What’s amazing about this article is how it’s spun as a win. This time around, the article says, the parents have promised to sober up. Speaking as someone whose family has suffered greatly from alcoholism, I certainly hope they do. But the risk these children face is immense—and they face it because the system prioritizes other things over their best interests…because they’re Indian children. Maybe this family will succeed where others have failed, but what’s been done to these children in the meantime?

Children need permanent, stable, loving homes—and they need their individual best interests to be prioritized over other considerations. And that means that we stop regarding Indian children as categorically different. Whether it’s done in a demeaning way, or in a romanticizing way, that habit of thinking hurts real kids.

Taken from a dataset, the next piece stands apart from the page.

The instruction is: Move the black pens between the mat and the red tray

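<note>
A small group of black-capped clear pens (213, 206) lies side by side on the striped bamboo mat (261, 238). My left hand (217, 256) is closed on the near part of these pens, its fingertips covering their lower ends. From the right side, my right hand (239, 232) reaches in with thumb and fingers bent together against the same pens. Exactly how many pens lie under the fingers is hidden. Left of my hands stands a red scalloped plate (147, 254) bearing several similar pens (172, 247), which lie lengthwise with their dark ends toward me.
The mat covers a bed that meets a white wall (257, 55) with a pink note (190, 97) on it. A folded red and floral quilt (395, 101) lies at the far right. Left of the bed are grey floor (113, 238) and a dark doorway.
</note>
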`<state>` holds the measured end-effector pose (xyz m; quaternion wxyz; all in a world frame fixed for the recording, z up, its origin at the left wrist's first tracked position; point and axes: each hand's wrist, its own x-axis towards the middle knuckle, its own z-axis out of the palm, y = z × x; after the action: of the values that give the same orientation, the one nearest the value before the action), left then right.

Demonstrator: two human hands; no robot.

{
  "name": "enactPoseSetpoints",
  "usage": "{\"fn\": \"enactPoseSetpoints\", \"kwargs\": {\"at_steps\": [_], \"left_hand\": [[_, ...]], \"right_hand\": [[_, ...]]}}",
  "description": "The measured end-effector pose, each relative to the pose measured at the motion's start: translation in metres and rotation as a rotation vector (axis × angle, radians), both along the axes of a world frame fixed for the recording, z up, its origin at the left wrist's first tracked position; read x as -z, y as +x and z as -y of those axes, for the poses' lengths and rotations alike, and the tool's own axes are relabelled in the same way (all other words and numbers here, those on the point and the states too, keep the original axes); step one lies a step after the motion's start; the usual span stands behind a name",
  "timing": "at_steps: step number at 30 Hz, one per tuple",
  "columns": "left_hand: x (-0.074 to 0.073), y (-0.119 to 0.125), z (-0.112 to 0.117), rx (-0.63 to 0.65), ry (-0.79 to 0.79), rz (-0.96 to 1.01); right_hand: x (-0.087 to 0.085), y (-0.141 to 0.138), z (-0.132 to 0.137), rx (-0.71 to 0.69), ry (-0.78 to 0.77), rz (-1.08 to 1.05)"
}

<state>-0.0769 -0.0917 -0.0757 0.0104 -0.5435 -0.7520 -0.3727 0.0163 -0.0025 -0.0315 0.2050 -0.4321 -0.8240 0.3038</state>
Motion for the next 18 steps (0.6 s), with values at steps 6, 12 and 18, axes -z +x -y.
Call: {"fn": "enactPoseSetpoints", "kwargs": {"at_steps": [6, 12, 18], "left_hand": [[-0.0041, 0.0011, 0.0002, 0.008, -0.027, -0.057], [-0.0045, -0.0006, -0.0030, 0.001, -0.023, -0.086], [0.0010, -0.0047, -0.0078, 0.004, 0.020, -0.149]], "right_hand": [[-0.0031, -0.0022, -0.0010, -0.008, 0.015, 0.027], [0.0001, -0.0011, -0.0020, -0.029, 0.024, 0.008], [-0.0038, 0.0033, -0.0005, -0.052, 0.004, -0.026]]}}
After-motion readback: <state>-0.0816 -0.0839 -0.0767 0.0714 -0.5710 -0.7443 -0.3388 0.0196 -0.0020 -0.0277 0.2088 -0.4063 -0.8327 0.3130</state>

These are not somebody else’s children—and not somebody else’s responsibility. These are American children, citizens of the United States, in American homes, whose rights are guaranteed by the American legal system. I’m sorry to say that in discussing ICWA I’ve sometimes been challenged, on racial grounds, for raising these concerns. “Why do white people care anyway?” reads one tweet that I received. The answer to that was given years ago by Martin Luther King Jr: “I am cognizant of the interrelatedness of all communities and states,” he wrote. “We are caught in an inescapable network of mutuality, tied in a single garment of destiny. Whatever affects one directly, affects all indirectly. Never again can we afford to live with the narrow, provincial ‘outside agitator’ idea. Anyone who lives inside the United States can never be considered an outsider anywhere within its bounds.”

For too long, these children have been treated as different, subject to a separate set of disadvantageous rules, because of their biology—even if they have never visited tribal lands and have no cultural connection to a tribe. That’s wrong. All are entitled to equal justice before the law.